Confidentiality shall not eliminate auditability.
Part 5 — Systems Integrity Review
17. Review Requirement
A responsible authority shall complete a systems integrity review before a high-impact public system is:
1 created;
2 materially altered;
3 digitized;
4 automated;
5 integrated with another public system;
6 connected to an AI, algorithmic, or automated decision-support system;
7 outsourced to a vendor;
8 expanded in scale, scope, authority, data use, or affected population.
18. Core Review Questions
A systems integrity review shall determine:
1 whether the system has a clear public purpose;
2 whether the system has lawful and bounded authority;
3 whether the system has been mapped;
4 whether affected persons can understand how the system affects them;
5 whether affected persons can receive reasons;
6 whether affected persons can access meaningful human review;
7 whether errors can be corrected;
8 whether harms can be reversed where possible;
9 whether the system preserves sufficient audit trails;
10 whether vendors and technical systems are inspectable;
11 whether the system has visible failure modes;
12 whether the system has sufficient resilience and continuity safeguards;
13 whether the system is resistant to capture, drift, or hidden expansion;
14 whether the system is safe to automate, digitize, or scale.
19. Review Axes
A systems integrity review shall assess the system across the following axes:
1 public purpose;
2 legal authority;
3 system mapping;
4 output conversion;
5 auditability;
6 redress and appeal;
7 reversibility;
8 feedback strength;
9 capture resistance;
10 AI and digital exposure;
11 data integrity;
12 vendor dependency;
13 citizen legibility;
14 resilience under stress;
15 implementation and repair capacity.
20. Classification of Findings
Each finding in a systems integrity review shall be classified as one or more of the following:
1 sourced fact;
2 official data;
3 legal authority;
4 audit finding;
5 expert assessment;
6 systems inference;
7 scenario risk;
8 operational risk;
9 recommendation;
10 claim requiring further review.
21. Automation Readiness Rating
A systems integrity review shall assign the system an automation readiness rating:
1 Not Ready — the system is unmapped, unlawful, unappealable, unauditable, irreversible, unsafe, or insufficiently citizen-legible.

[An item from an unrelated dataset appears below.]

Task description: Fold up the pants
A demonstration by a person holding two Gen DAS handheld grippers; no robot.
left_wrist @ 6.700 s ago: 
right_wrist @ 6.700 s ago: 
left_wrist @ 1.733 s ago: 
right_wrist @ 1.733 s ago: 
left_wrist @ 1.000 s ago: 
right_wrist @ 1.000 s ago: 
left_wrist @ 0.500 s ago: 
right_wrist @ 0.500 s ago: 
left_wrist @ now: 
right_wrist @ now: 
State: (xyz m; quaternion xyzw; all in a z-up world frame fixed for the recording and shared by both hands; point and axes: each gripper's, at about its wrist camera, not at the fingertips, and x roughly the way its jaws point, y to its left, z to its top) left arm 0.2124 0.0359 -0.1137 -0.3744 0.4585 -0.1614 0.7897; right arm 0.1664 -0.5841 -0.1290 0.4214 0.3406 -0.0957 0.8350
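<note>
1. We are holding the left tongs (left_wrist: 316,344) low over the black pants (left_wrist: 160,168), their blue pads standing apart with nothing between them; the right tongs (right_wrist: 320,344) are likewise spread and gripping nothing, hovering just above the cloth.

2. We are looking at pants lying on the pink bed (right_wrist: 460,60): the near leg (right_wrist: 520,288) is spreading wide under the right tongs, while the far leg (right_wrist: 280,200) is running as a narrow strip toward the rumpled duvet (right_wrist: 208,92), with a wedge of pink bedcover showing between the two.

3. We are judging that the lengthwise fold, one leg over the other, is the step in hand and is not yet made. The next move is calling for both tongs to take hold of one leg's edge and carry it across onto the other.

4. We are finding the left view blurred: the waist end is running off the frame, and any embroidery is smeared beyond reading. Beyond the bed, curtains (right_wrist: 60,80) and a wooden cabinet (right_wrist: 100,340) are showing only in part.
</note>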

2 Conditionally Ready — the system may proceed only after specified repairs are completed.
3 Limited Ready — the system may proceed for low-risk or supervised use subject to monitoring, human review, and rollback safeguards.
4 Ready — the system satisfies the requirements of this Act and may proceed with prescribed safeguards.
5 Prohibited Use — the system shall not be automated or deployed for the proposed purpose because risk cannot be adequately mitigated.
22. Repair Sequence
Where a system is classified as Not Ready, Conditionally Ready, or Limited Ready, the responsible authority shall prepare a repair sequence identifying:
1 immediate risks;
2 legal changes required;
3 administrative changes required;
4 data-quality repairs required;
5 appeal or redress repairs required;
6 audit-trail repairs required;
7 vendor or procurement changes required;
8 rollback or reversibility changes required;
9 public communication requirements;
10 date for reassessment.
Part 6 — Public Purpose and Authority
23. Public Purpose Statement
Every high-impact public system shall have a public purpose statement.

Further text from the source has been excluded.